I am the nakit Blynd Hary,
That lang has bene in the Fary,
Farleis to fynd.t

It is, indeed, one of the mysteries of criticism that every commentator on this passage has seen in it an allusion by name to the author of the Wallace. In his learned edition of Dunbar, Professor Schipper wrote: "The poet Blind Harry, or Henry the Minstrel, the author of the famous epic poem 'William Wallace,' seems to be alluded to here as a popular personage." Just what Professor Schipper meant by" a popular personage " is not clear; but surely, to be able to identify the Dwarf with the author of the Wallace, he must have given scant consideration to the former's account of himself. The Dwarf is particular to affirm that he came of no mortal race.

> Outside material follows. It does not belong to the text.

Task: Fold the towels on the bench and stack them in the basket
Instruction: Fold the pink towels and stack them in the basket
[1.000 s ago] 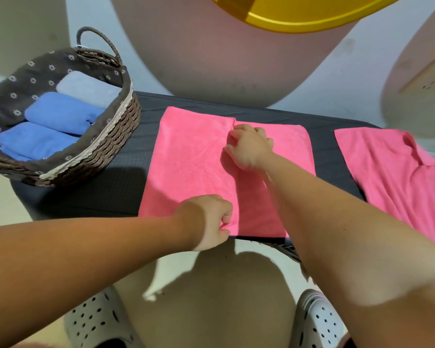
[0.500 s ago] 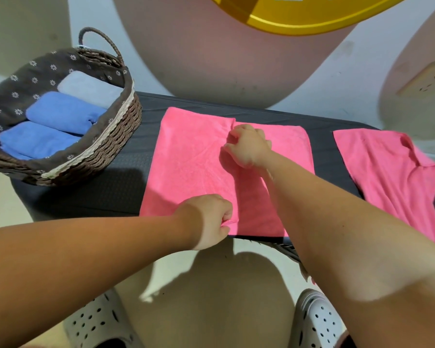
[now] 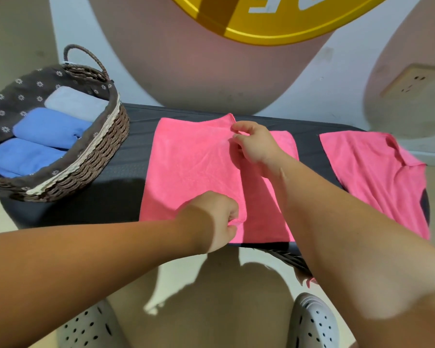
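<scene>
A pink towel lies on the dark bench, its left part folded over the rest. My left hand pinches the near corner of that folded edge at the bench's front. My right hand pinches the far corner of the same edge, lifted slightly off the layer below. A second pink towel lies unfolded at the bench's right end. The wicker basket stands at the left end and holds two folded blue towels and a grey one.
A wall with a socket plate rises behind the bench. My two grey perforated clogs stand on the floor below the bench's front edge.
My right hand has opened from a fist on the towel into a pinch and raised the fold's far corner. My left hand keeps its grip on the near corner.
</scene>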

His fore-grandsire, he tells us, was the Ossianic hero whom we have come to know as Fingal:

Fyn Mac Kowle

That dang the devill, and gart [made] him 30wle,
The skyis ranyd quhen he wald scowle,

He trublit all the air.

His grandsire was Gog Magog, who, when he grew up, had a mouth eleven miles wide and teeth ten

ells square.

He wald upon his tais stand,

And tak the sternis doune with his hand,

And set them in a gold garland

Above his wyfis hair.*

Gog's wife was an unholy terror. " She spit Loch Lomond with her lips," and performed still stiffer deeds, too indecent to repeat. And the Dwarf's father, Gow Mackmorne, was so huge a champion that he had to be cut even from her womb.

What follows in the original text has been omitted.